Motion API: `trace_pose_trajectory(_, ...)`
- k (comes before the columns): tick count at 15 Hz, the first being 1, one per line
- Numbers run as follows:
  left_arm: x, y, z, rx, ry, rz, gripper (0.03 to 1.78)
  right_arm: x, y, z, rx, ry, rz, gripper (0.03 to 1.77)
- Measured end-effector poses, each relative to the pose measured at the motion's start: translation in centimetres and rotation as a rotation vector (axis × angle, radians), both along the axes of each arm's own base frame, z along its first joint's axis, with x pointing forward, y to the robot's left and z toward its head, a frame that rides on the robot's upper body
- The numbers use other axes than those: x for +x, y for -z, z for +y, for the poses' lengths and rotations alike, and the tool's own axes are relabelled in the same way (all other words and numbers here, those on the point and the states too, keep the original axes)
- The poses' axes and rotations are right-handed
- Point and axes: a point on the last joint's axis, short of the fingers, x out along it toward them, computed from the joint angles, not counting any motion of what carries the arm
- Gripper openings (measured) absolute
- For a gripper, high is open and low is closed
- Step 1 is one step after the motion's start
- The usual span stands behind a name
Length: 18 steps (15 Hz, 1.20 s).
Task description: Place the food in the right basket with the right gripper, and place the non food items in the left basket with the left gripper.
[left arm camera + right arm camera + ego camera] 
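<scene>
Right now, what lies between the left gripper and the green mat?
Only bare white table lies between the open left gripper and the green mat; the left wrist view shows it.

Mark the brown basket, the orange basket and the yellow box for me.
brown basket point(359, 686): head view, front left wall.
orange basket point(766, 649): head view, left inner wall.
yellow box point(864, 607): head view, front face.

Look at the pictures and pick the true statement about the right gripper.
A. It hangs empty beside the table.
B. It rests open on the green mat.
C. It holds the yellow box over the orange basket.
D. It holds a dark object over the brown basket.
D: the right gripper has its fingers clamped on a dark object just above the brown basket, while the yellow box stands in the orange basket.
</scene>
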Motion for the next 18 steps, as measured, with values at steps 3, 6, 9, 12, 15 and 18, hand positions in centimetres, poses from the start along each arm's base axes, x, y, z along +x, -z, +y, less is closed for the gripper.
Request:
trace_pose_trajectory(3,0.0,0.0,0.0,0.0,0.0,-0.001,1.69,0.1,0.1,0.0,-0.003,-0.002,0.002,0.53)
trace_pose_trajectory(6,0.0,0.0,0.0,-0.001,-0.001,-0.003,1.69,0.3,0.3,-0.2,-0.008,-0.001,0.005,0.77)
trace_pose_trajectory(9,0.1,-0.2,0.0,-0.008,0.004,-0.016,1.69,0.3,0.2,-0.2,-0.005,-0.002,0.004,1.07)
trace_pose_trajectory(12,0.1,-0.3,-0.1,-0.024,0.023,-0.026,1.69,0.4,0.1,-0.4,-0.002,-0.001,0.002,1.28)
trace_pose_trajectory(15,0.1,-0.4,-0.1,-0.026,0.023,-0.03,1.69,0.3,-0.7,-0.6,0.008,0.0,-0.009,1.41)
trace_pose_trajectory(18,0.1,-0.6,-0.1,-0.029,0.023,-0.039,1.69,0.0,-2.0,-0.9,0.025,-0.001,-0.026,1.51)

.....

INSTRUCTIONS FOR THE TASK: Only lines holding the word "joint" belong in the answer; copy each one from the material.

TASK RESPONSE:
- Measured end-effector poses, each relative to the pose measured at the motion's start: translation in centimetres and rotation as a rotation vector (axis × angle, radians), both along the axes of each arm's own base frame, z along its first joint's axis, with x pointing forward, y to the robot's left and z toward its head, a frame that rides on the robot's upper body
- Point and axes: a point on the last joint's axis, short of the fingers, x out along it toward them, computed from the joint angles, not counting any motion of what carries the arm

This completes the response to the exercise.